Dataset excerpts:
::::::

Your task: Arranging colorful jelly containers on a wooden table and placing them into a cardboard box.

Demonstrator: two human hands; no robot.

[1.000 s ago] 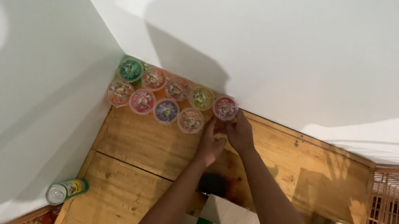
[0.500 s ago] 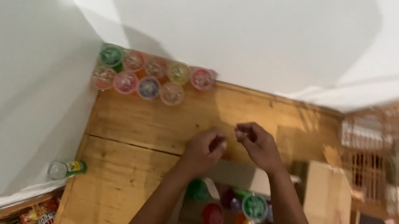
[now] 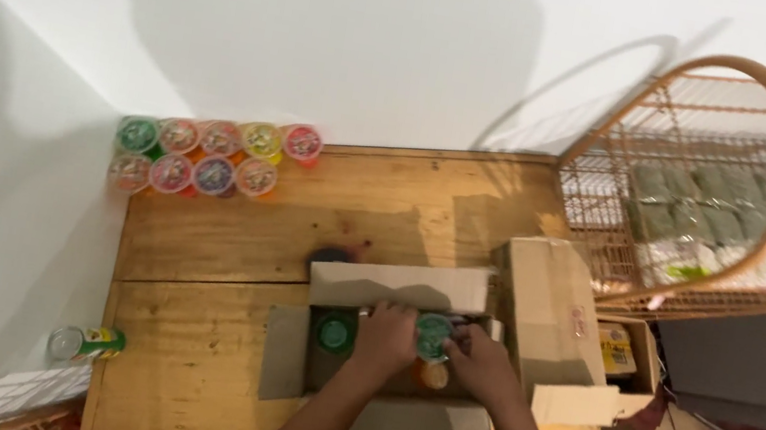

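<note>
Hands have come back from the cup row [image 3: 210, 157] into the box [image 3: 411, 295]: your left hand [image 3: 385, 339] and right hand [image 3: 480, 363] both close fingers around a green-lidded cup [image 3: 433, 337] between them.

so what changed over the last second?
Both hands came back from the row of cups by the wall and went down into the open cardboard box. The left hand and right hand now close around a green-lidded cup inside it. The cups by the wall and the can at the shelf edge stayed put.
</note>
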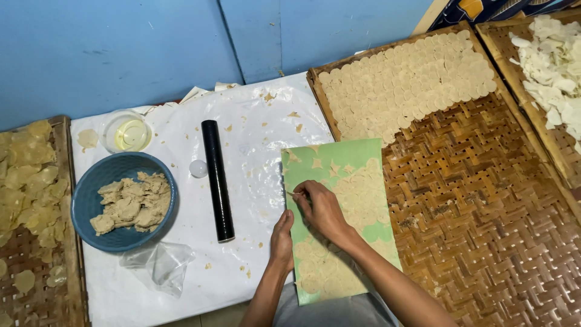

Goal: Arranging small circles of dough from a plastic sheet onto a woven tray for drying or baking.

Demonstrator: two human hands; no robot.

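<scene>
Pinching a thin stick, right hand [324, 209] works on the green sheet [339, 218] of pale dough rounds [363, 194]; left hand [282, 239] presses flat on the sheet's left edge, over the white surface [254, 133] beside the woven tray [478, 188].

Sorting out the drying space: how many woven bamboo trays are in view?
3. One woven tray lies right of the green sheet, another sits at the top right corner, and a third is at the far left. More may lie out of frame.
</scene>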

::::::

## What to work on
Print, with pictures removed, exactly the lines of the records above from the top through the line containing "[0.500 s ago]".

## Result for this task
Your task: Arranging colorful jelly containers on a wooden table and placing them into a cardboard box.

Demonstrator: two human hands; no robot.

[1.000 s ago] 
[0.500 s ago] 

Nothing remains to add to the output.